Otros escándalos de Moca involucran confesiones controvertidas en videos, como haber "pepeado" a alguien para sustraer pertenencias, generando reacciones mixtas en la comunidad online. Esta inclusión de influencers en los muñecos para quemar marca una evolución en la tradición peruana, donde ahora las celebridades digitales comparten espacio con políticos, ampliando el espectro de crítica social.

Futbolistas y más en la tradición peruana

Christian Cueva, futbolista con un paso reciente por el Emelec de Ecuador, también figura en los muñecos para quemar debido a sus problemas personales y profesionales. Esta diversidad en las effigies muestra cómo la quema de año viejo abarca distintos ámbitos, desde el deporte hasta el entretenimiento, uniendo a la sociedad en un ritual compartido.

Impacto cultural y ambiental de los muñecos para quemar

La tradición de muñecos para quemar fomenta la creatividad artesanal, con vendedores como Janet en el mercado central de Lima reportando altas ventas.

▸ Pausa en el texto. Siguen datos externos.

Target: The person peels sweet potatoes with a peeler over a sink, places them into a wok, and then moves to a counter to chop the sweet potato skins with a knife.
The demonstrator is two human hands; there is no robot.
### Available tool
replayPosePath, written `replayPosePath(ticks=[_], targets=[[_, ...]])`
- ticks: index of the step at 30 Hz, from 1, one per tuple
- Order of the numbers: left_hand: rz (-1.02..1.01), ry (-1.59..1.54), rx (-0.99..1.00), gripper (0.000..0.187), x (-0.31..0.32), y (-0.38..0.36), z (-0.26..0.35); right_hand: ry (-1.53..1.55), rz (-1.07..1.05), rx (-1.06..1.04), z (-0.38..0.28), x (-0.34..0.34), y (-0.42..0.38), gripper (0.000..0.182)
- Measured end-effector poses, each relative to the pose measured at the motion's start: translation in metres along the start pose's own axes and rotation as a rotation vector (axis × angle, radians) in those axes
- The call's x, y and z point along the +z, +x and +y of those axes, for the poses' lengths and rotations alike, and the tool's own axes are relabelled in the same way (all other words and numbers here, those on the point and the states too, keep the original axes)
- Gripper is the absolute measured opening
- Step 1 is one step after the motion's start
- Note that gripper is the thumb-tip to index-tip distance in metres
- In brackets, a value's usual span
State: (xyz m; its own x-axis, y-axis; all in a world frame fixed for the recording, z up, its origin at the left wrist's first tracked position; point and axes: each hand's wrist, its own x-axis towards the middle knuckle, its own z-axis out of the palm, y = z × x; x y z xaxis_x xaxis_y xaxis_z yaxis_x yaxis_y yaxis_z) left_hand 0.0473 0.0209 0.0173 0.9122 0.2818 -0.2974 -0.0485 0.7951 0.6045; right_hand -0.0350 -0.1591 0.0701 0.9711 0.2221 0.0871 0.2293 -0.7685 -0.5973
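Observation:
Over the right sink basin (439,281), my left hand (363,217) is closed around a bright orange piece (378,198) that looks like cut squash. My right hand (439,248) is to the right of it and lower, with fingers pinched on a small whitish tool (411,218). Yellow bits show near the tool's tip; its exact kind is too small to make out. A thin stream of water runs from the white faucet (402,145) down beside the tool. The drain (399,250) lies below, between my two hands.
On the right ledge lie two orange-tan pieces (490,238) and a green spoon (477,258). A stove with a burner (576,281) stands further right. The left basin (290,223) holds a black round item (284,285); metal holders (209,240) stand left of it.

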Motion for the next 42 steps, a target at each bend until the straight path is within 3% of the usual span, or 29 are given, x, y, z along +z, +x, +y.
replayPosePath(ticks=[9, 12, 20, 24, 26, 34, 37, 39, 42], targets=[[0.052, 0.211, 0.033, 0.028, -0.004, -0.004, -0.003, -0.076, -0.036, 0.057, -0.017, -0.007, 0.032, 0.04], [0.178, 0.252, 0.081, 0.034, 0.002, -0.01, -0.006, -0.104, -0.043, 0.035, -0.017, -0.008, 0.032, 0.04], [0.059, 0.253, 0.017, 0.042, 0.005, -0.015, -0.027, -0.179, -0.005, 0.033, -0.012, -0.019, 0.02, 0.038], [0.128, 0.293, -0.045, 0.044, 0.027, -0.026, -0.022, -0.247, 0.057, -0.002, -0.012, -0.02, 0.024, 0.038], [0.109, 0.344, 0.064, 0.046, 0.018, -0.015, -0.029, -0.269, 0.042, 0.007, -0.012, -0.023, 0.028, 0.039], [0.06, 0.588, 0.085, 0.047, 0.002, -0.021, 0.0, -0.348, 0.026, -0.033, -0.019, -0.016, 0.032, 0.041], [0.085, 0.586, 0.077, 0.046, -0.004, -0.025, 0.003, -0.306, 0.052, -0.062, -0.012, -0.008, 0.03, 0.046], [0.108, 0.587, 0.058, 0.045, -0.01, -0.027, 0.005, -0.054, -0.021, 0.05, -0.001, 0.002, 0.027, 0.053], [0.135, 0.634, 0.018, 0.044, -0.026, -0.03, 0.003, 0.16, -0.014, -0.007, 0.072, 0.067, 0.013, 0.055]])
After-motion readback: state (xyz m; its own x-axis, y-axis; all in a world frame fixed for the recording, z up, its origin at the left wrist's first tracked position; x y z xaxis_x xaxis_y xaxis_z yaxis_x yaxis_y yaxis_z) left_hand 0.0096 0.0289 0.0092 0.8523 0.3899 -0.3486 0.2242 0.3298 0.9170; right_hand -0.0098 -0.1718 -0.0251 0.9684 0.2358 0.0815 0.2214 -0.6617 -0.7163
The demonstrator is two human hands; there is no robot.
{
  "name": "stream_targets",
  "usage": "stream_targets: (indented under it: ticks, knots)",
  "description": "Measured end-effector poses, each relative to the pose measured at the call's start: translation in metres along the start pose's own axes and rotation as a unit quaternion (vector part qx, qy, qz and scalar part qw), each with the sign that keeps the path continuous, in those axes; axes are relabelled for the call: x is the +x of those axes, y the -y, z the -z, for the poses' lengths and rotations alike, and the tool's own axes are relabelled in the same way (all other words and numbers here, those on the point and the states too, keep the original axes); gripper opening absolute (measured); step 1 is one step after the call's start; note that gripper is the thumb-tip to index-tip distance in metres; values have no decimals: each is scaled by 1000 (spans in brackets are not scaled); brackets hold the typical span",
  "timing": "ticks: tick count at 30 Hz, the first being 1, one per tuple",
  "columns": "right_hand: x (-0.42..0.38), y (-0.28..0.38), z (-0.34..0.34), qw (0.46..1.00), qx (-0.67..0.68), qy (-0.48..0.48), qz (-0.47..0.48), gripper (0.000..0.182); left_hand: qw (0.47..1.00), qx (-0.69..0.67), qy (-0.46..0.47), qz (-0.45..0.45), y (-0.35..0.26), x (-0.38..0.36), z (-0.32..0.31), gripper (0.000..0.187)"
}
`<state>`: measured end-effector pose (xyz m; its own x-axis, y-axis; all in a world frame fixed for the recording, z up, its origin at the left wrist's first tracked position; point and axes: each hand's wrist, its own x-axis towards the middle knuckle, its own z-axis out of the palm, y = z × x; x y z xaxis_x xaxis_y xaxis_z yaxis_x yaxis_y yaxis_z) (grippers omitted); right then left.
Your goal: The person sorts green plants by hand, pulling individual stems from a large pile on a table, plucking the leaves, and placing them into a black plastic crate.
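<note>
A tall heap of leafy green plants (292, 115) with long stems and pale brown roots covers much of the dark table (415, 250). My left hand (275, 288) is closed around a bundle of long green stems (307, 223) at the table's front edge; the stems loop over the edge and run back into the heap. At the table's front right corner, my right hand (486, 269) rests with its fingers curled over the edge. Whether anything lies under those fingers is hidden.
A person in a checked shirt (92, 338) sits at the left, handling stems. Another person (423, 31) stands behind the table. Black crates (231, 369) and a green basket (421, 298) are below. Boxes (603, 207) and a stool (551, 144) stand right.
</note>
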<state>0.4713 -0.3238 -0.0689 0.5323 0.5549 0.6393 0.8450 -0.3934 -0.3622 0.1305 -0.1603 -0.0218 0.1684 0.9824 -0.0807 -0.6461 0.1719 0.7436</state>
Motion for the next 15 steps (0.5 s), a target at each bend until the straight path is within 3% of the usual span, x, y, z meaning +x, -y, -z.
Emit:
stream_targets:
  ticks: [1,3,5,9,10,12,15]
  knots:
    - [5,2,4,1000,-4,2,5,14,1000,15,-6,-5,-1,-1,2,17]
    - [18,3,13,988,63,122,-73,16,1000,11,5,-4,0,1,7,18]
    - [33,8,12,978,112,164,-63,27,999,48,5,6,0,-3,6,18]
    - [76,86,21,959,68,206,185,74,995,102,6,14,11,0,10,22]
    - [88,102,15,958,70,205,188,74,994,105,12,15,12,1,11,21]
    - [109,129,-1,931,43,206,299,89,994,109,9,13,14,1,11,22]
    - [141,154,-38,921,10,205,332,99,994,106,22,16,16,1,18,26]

Sin embargo, autoridades ambientales recomiendan precauciones, ya que la quema puede generar contaminación por monóxido de carbono y otros gases. A pesar de multas municipales de hasta cinco mil soles, la costumbre persiste, adaptándose a normativas locales.

En un contexto de inestabilidad política, los muñecos para quemar sirven como catarsis colectiva, permitiendo expresar descontento sin violencia. Esta práctica, extendida en Latinoamérica, refuerza identidades culturales mientras evoluciona con la sociedad moderna.

Según informes de agencias noticiosas internacionales, la popularidad de estos muñecos refleja tendencias sociales amplias en Perú durante 2025.

De acuerdo con encuestas realizadas por firmas como Ipsos, el rechazo a figuras como Boluarte se mantiene alto incluso post-destitución.

Reportes de medios locales destacan cómo tradiciones como esta persisten pese a advertencias ambientales del Ministerio del Ambiente.